Unpardonable Sin. The sin that cannot be forgiven.  Most people are completely mistaken about this sin.  Some hypothesize that it is suicide.  There is not a hint in Scripture that suicide is unpardonable.  Some hypothesize that apostasy is unpardonable.  But what does the Bible say is the unpardonable sin?  Jesus performed many miracles and cast out demons by the power of the Holy Spirit.  Since scribes and Pharisees could not refute Jesus’ miracles or His exorcisms, they explained His actions away by saying He performed them by the power of Satan (Matt. 12:22-32; Mark 3:22-30; Luke 12:10).  This was not an idle conclusion.  It was a calculated, deliberate, and irreversible conclusion at which they had arrived.  They were saying that Jesus performed His miracles by the power of Satan, not the Holy Spirit.  This is the unpardonable sin.  It is an irreversible conclusion that Jesus’ power source was the Devil, not the Holy Spirit.  No believer in Jesus would ever arrive at this conclusion.

Return to Top

Unregenerate.
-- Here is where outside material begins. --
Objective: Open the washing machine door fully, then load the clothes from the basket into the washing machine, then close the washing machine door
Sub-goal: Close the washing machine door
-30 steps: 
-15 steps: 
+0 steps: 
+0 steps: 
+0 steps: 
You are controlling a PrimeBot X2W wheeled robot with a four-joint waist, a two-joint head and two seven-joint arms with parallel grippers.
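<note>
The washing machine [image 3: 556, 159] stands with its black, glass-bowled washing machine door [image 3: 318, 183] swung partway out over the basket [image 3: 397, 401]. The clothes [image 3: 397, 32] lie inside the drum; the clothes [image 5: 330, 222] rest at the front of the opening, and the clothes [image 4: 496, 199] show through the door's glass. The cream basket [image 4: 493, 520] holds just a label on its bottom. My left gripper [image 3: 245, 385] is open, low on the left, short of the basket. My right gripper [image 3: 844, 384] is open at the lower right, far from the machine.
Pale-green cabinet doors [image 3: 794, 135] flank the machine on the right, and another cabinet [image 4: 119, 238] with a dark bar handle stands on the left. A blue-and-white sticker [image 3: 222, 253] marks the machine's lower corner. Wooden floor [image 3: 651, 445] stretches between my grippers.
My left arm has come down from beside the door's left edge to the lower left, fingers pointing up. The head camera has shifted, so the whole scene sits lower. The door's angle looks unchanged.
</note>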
An individual who has never experienced regeneration because he is an unbeliever. He has not placed his trust in Jesus as the Messiah, the One who died to pay for the sins of the world, and who rose again to provide eternal life. He is dead in his transgressions and sins (Eph. 2:1), and is motivated by the world, by his flesh, and by the Devil (Eph. 2:1-3). He is anti-God and anti-Christ, perhaps not always overtly, but because of neglect. Unless he comes to a point of placing his trust in Christ, he will die an enemy by default (Rom. 5:10), and will spend eternity in the Lake of Fire and Brimstone.

Return to Top

Uzziah. The son of Amaziah whom the people of Judah made king over Judah when he was sixteen years old (2 Chron. 26:1). He became king because his father Amaziah turned away from the LORD, and conspirators assassinated him (2 Chron. 25:25-28). For much of his life, Uzziah was a good king who followed God, and whom God blessed (2 Chron. 26:3-5). God gave Uzziah success over the Philistines, certain Arabians, and the Ammonites (2 Chron 26:6-8). He fortified Jerusalem (2 Chron. 26:9). He constructed cisterns, raised much livestock, and had many workers farming property for him (2 Chron. 26:10). He mustered an elite, well-equipped army (2 Chron. 26:11-14). He constructed engines of war designed for defending Jerusalem, and his fame spread abroad (2 Chron. 26:15). Unfortunately, his success went to his head, and he intruded into the priests' office, entering the temple to burn incense on the altar of incense (2 Chron. 26:16). Azariah the priest and eighty priests withstood him (2 Chron. 26:17-18). In a fit of rage, Uzziah tried to resist, but the LORD smote him with leprosy on his forehead, and they hurried him out of the temple (2 Chron. 26:19-20). So King Uzziah had to live in a separate house the rest of his life, and his son Jotham reigned in his stead (2 Chron. 26:21-23). Prophets who served during his reign were Hosea, Isaiah, Amos, and Jonah. Kings in the Northern Kingdom who reigned during his tenure were Jeroboam II, Zechariah, Shallum, Menahem, Pekahiah, Pekah, and Hoshea. Uzziah is called Azariah in 2 Kings 14:21.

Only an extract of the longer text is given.